Premature bullous pulmonary damage in AIDS: CT diagnosis

JE Kuhlman, MC Knowles, EK Fishman and SS Siegelman
Russell H. Morgan Department of Radiology and Radiological Science, Johns Hopkins Medical Institutions, Baltimore, MD 21205.

The computed tomographic (CT) scans of 55 patients with the acquired immunodeficiency syndrome (AIDS) were reviewed for evidence of pulmonary bullous damage. Although the average age of patients in this series was only 37 years, 42% (23 of 55) had CT evidence of pulmonary bullous changes. In contrast, the frequency of bullous changes detected at CT in a comparable number of immuno-compromised patients with acute leukemia was 16% (eight of 50) (P less than .01). CT findings of bullous damage included bullae or cystic spaces, areas of low attenuation, and vascular disruption. A visual scoring system was used to grade CT scans according to the percentage of lung demonstrating bullous change.
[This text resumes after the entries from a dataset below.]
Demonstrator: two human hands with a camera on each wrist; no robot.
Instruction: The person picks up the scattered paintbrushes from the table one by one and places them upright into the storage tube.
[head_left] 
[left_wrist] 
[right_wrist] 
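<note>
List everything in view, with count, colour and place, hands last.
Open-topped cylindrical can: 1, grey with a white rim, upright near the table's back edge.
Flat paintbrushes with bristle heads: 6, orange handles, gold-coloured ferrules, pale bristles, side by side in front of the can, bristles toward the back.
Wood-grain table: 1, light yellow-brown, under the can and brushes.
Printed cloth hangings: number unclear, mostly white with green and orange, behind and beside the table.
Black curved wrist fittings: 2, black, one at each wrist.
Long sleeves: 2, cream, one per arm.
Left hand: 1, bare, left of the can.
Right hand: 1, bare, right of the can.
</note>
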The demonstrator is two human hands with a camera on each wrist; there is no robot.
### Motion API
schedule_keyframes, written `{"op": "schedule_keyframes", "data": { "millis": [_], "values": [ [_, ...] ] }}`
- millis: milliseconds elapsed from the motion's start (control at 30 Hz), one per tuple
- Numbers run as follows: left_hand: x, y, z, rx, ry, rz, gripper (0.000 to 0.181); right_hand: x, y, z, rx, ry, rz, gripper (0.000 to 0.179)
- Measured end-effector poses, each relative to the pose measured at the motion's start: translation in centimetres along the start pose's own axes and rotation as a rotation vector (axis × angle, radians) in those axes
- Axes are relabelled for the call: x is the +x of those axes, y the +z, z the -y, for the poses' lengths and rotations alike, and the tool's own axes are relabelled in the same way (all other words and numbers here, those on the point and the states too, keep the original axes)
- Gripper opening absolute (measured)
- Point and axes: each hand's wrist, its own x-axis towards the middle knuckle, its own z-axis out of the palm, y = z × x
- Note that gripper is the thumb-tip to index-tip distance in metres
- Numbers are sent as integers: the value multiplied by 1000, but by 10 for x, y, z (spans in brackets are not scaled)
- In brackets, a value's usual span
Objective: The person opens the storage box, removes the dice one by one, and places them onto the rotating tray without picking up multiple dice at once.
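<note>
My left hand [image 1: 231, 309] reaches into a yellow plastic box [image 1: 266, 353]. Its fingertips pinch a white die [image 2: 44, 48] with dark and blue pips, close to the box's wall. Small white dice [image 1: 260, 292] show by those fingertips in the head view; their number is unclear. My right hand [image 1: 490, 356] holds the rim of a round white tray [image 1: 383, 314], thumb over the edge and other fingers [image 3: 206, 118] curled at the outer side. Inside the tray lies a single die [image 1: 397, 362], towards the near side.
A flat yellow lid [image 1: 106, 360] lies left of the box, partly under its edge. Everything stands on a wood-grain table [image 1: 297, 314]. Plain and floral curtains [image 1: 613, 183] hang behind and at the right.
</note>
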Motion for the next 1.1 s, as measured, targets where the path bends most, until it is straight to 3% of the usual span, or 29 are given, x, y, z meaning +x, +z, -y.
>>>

Of the 23 AIDS patients with CT evidence of pulmonary bullous damage, 16 (70%) had one or more documented pulmonary infections, while three (13%) had no prior history of lung infection (P less than .05). Spontaneous pneumothorax was a complication of pulmonary bullous damage in three patients. Destruction of pulmonary parenchyma in patients with AIDS may represent the response of the lung to repeated infection.